An object that is dangerous just sitting inside a 3D printer seems unlikely in
the near future. It would be very difficult to print something that has stored
mechanical or chemical energy. Even printing something that's sharp would be a
challenge. Obscene objects are not really more problematic than subjecting
unwilling viewers to on-screen pornography.

The toy industry exploits peer pressure in children to make parents buy
overpriced junk. It deserves to be disrupted.

Printing keys is not likely to be a significant attack vector. Most keyed
locks can be easily defeated with picks or bump keys, and new keys require
only a file to manufacture today. A grinder or Dremel tool makes it as quick
as a 3D printer would be. Getting a good image of the key to be copied is a
bigger challenge than being able to make a new key of any shape.

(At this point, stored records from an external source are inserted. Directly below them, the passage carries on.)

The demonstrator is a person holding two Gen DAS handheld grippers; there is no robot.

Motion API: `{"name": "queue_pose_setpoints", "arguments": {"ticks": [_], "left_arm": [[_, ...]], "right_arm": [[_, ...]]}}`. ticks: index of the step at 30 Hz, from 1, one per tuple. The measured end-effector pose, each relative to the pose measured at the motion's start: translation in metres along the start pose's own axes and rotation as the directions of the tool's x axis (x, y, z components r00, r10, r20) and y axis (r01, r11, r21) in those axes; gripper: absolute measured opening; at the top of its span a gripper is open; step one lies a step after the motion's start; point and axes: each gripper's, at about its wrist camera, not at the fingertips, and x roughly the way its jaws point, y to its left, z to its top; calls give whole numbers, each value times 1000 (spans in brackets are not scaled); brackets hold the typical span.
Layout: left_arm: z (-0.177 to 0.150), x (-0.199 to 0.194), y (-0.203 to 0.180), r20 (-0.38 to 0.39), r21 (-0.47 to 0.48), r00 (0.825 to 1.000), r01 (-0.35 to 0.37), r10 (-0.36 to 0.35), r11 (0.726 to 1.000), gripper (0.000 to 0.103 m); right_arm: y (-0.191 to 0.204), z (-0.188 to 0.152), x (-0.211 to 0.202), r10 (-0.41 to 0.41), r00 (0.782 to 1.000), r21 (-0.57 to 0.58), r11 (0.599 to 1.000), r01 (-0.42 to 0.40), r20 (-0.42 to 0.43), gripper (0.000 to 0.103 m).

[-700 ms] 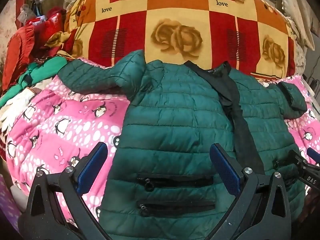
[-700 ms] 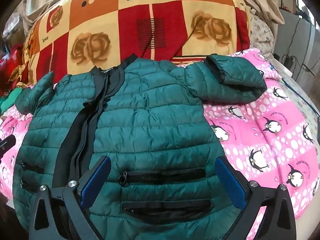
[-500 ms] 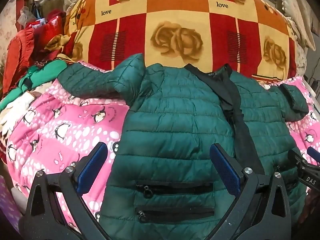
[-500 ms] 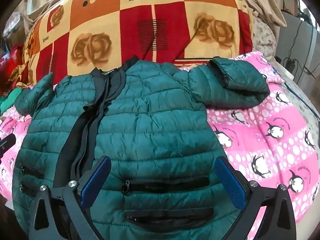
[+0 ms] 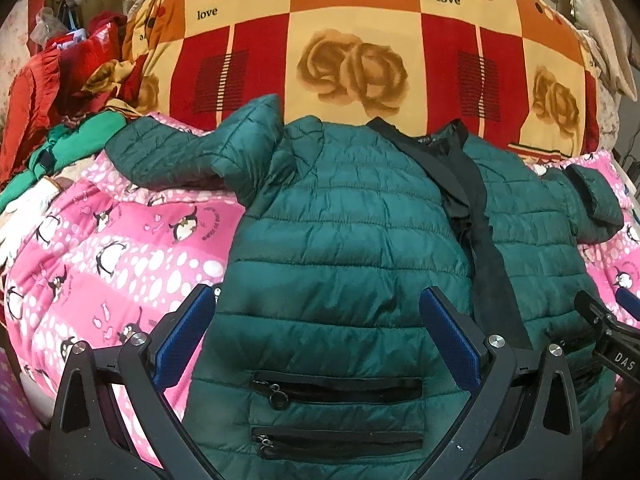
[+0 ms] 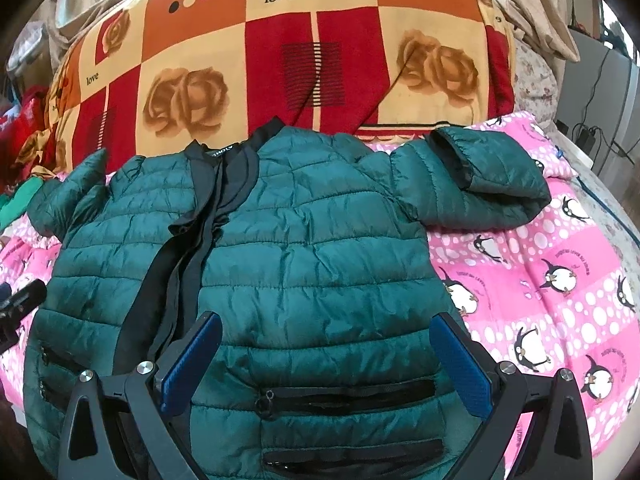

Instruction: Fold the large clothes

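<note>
A dark green quilted jacket lies spread out, front side up, on a pink bed cover with penguins; its collar points toward a big red, orange and cream quilt with roses that is piled behind it, and its hem is near the cameras; a black zipper band runs down the middle of the jacket, and two zipped pockets sit one above the other on the front panel near the hem; one sleeve stretches out flat over the pink cover, and the other sleeve is bent back on itself, with the cuff opening turned toward the collar; the left hand-held gripper hangs above the lower part of the jacket with its jaws wide apart, and nothing is between its blue pads; the right hand-held gripper is also wide open above the other front panel, with nothing between its pads and not touching the cloth; some red and green clothes are heaped beside the bed cover, at the far left in the left wrist view.
</note>
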Motion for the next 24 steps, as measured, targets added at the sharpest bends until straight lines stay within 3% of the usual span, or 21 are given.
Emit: {"name": "queue_pose_setpoints", "arguments": {"ticks": [24], "left_arm": [[-8, 20, 2, -31, -11, 999, -23, 22, 1000, 102]], "right_arm": [[3, -5, 20, -1, 1000, -6, 1000, 1, -4, 103]]}}
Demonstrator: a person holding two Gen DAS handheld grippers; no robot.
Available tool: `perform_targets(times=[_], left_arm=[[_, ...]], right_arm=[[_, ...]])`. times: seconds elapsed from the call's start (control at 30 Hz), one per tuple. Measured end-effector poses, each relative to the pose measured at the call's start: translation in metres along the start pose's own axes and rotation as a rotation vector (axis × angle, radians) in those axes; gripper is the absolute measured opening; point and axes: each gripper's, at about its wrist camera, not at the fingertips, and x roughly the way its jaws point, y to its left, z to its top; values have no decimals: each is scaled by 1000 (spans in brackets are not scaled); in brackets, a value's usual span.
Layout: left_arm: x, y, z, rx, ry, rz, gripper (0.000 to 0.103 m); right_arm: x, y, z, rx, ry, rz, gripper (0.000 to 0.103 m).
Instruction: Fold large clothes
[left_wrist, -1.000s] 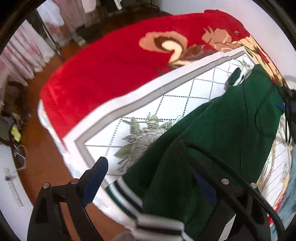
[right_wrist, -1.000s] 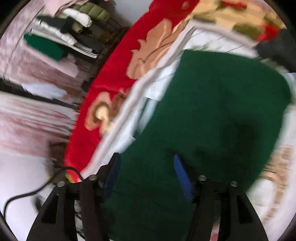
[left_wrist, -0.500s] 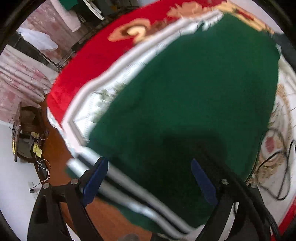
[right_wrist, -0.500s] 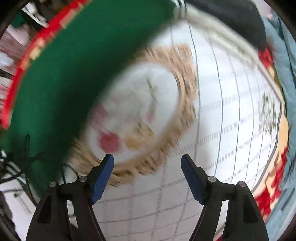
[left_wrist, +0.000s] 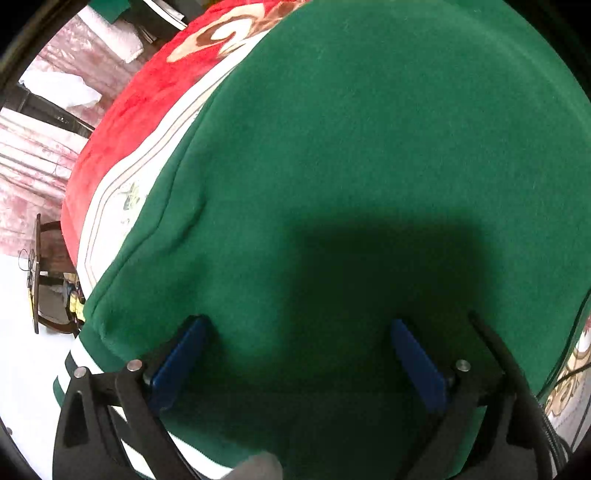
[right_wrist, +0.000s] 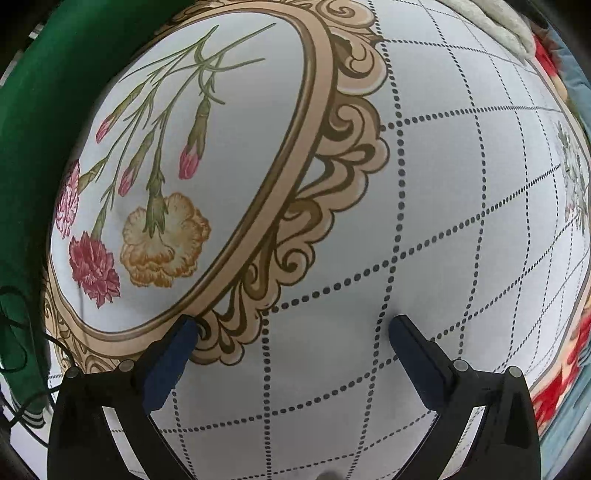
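Right now both sets of tongs are spreading their jaws, and neither has cloth pinched between the pads. The left gripper (left_wrist: 295, 354) points steeply down over the green garment (left_wrist: 369, 166); its blue pads (left_wrist: 177, 365) stand wide with the fabric below them, and whether their tips touch it I cannot tell. The right gripper (right_wrist: 291, 354) points straight down at bare bedspread (right_wrist: 461, 184) — white, with a dotted lattice and a gold-framed flower medallion (right_wrist: 177, 192) — with nothing in its jaws.

Outward from the left tongs, the garment lies spread flat and smooth, filling most of that view. Its striped white-and-green hem (left_wrist: 88, 365) sits at the near edge by the left finger, and a seam runs up the left side with one soft wrinkle. Beyond it show the bedspread's white border and a red blanket (left_wrist: 147, 96). In the right wrist view the same green cloth (right_wrist: 33, 147) lies along the left edge, well apart from those jaws, with thin black cables (right_wrist: 22, 332) trailing over it.

As I judge it, the garment is laid out, perhaps with one fold made — the layers are not visible. Further folds and a final tidy stack look still to come.
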Motion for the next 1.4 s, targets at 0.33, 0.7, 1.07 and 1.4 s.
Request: perform_targets(times=[0.33, 0.7, 1.07, 1.4], left_arm=[[-69, 4, 58, -12, -91, 3, 103], [-40, -68, 170, -41, -120, -52, 103], [-18, -74, 177, -78, -125, -74, 103], [-42, -98, 165, -10, -104, -152, 103]], right_arm=[[-71, -56, 66, 107, -152, 509, 94], [-41, -111, 241, 265, -364, 826, 94], [16, -58, 324, 225, -295, 995, 40], [-48, -119, 246, 373, -441, 944, 17]])
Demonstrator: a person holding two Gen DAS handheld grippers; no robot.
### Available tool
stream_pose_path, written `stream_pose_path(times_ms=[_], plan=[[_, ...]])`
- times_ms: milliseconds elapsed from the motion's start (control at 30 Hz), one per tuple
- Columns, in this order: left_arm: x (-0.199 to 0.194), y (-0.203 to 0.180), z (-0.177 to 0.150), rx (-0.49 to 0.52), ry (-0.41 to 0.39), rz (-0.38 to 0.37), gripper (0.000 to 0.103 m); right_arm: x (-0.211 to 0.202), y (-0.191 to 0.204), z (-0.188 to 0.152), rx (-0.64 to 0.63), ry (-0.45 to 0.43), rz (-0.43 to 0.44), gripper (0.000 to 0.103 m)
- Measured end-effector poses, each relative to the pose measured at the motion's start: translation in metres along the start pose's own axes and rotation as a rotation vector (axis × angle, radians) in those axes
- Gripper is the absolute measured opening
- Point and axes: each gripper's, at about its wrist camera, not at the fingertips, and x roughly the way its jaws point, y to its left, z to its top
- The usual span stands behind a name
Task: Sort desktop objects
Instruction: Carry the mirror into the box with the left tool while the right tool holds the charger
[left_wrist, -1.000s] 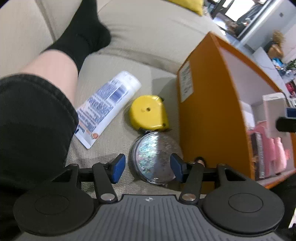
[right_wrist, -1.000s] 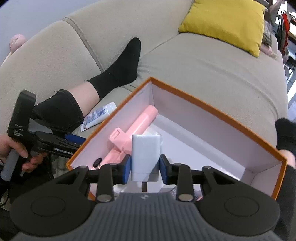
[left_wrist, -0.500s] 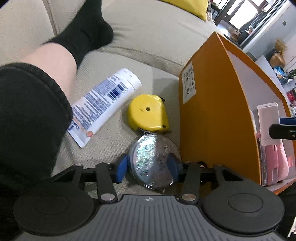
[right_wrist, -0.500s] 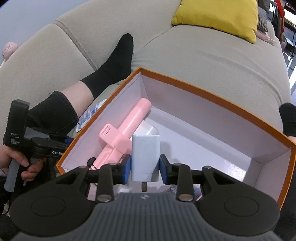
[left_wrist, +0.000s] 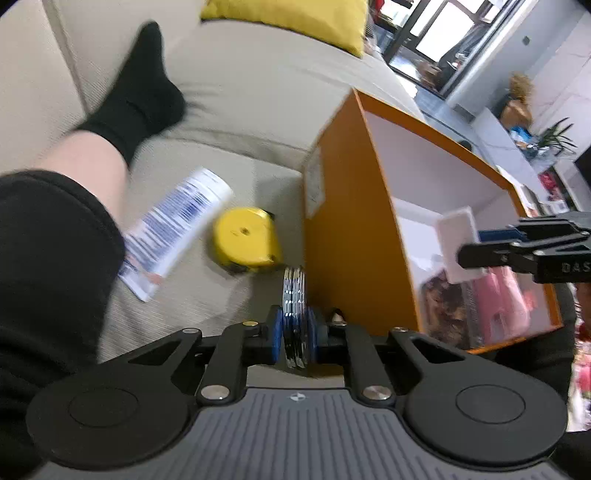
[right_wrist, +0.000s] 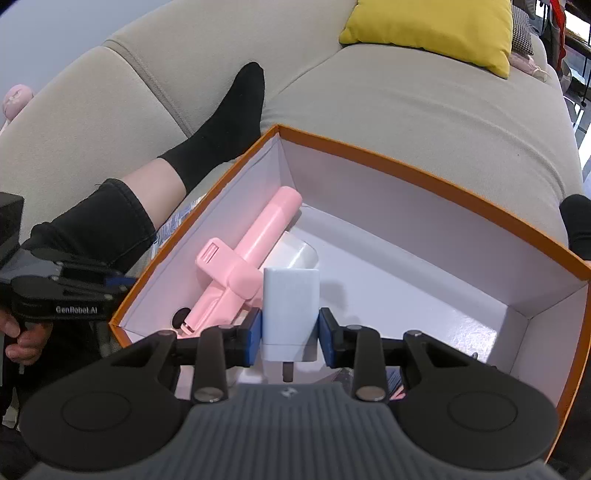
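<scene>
Motion-blurred tube print; dark item in box corner, unidentifiable.

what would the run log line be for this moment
left gripper: closing on round mirror compact, held edge-on | right gripper: holding white charger over orange box | outside box: yellow tape measure, tube

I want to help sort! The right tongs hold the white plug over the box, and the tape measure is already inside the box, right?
Not quite. In the left wrist view, the tape measure lies on the sofa beside the box. The right tongs do hold the plug over it.
</scene>
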Motion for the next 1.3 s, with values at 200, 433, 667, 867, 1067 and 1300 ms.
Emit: stream_pose_path(times_ms=[200, 433, 667, 867, 1067, 1300], plan=[[0.007, 0.003, -0.002, -0.047, -0.025, -0.009, 0.015, 0.0, -0.002, -0.004, -0.002, 0.007, -0.001, 0.035], [-0.037, -0.003, -0.001, -0.037, -0.135, 0.044, 0.014, -0.003, -0.005, -0.008, 0.022, 0.001, 0.013, 0.035], [-0.094, -0.038, 0.018, 0.083, -0.276, -0.03, 0.014, -0.02, -0.012, -0.006, 0.059, -0.054, 0.002, 0.035], [-0.055, -0.086, 0.037, 0.173, -0.154, -0.135, 0.014, -0.026, -0.019, -0.007, 0.078, -0.074, -0.032, 0.035], [0.022, -0.11, 0.038, 0.205, 0.055, -0.094, 0.014, -0.029, -0.028, -0.009, 0.088, -0.084, -0.023, 0.035], [0.064, -0.119, 0.031, 0.204, 0.198, -0.094, 0.014, -0.017, -0.033, -0.006, 0.064, -0.076, -0.014, 0.035]])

Printing plates are not the most significant barrier to counterfeiting modern
banknotes. Other security features are harder to duplicate, and a 3D printer
is unlikely to help.

------
Zak
This isn't really a significant development. Building serviceable firearms
isn't especially difficult and hasn't been for a long time. See
<http://improguns.blogspot.com/> for some examples.

Ammunition is also fairly easy to make. Anyone with enough knowledge of
chemistry to manufacture methamphetamine could also manufacture viable
propellants and priming compounds. Casting and machining brass for cartridge
cases is fairly easy. Casting lead bullets is even easier.

There's no practical way to keep this stuff out of the hands of criminals if
there's a demand for it.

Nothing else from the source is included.